- **What is expected**
Look through the data below, tally the lines where "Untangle" occurs, and write the total alone.

- **Excerpted data**
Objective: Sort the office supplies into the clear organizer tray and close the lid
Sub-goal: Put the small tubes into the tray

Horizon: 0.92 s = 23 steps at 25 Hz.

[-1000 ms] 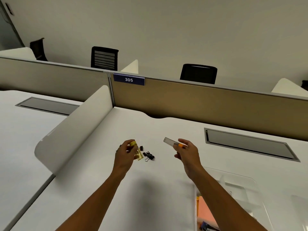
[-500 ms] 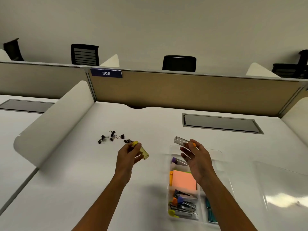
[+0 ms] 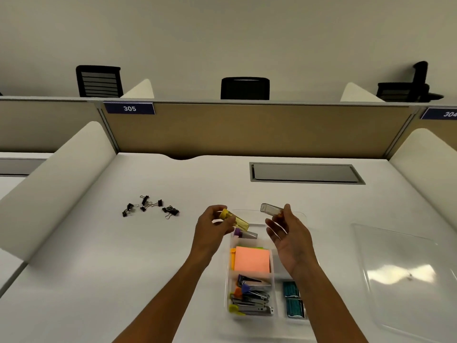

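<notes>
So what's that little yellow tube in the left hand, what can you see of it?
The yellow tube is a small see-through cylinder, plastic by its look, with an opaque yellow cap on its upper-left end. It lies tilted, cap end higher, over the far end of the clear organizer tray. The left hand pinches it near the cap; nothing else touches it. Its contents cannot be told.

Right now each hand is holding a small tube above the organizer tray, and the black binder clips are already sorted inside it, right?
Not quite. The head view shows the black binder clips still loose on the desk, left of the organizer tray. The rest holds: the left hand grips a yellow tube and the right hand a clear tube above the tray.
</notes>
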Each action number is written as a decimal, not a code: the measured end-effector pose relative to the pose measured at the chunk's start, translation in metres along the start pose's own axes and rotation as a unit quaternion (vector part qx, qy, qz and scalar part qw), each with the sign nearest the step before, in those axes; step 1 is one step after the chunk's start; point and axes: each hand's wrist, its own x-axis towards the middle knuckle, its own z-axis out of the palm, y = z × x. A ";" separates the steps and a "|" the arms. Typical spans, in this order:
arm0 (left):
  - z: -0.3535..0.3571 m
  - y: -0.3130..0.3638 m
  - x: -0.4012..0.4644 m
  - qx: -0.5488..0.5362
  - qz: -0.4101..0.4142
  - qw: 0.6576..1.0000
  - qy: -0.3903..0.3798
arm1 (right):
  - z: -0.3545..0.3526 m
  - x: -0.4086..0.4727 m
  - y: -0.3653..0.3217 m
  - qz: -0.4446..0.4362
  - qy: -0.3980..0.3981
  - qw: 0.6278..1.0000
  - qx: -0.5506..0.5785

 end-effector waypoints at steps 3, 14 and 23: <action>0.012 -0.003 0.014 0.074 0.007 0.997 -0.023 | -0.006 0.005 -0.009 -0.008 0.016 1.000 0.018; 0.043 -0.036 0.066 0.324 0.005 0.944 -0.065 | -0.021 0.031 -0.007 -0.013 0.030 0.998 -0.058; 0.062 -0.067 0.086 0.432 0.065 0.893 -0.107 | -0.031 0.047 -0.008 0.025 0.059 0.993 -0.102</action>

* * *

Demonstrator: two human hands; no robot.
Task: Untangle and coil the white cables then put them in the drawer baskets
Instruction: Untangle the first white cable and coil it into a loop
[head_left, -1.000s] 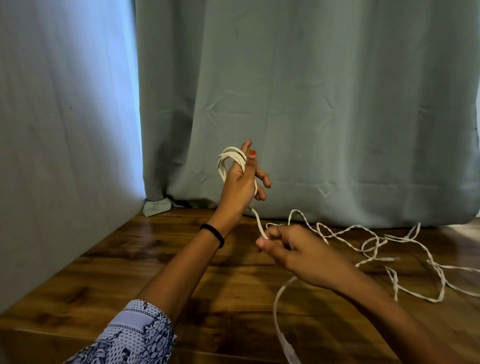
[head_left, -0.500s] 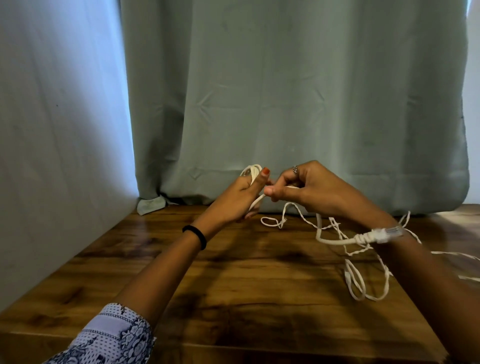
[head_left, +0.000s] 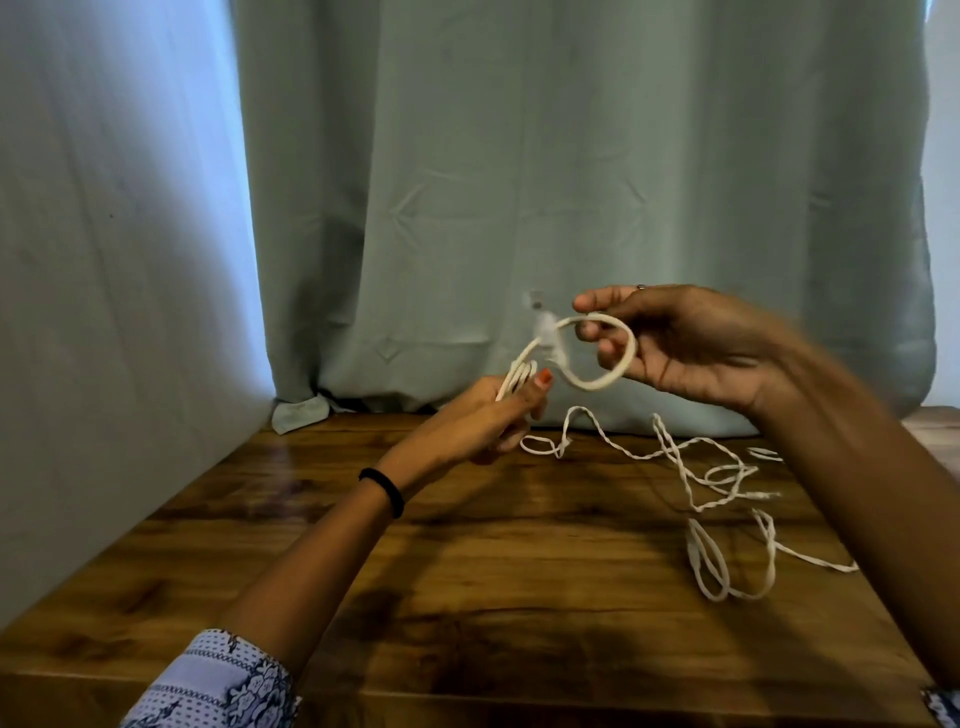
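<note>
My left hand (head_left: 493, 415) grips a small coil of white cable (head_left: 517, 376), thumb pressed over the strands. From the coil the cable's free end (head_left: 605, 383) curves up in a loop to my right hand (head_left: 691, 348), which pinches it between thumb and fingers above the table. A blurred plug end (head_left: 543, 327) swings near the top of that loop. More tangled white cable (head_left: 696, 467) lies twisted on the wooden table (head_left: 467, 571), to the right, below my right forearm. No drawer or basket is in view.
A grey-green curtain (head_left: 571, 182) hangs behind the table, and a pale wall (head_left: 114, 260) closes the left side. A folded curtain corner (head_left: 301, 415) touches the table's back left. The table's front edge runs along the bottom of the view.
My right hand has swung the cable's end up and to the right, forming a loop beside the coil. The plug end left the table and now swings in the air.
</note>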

- **Expected output**
2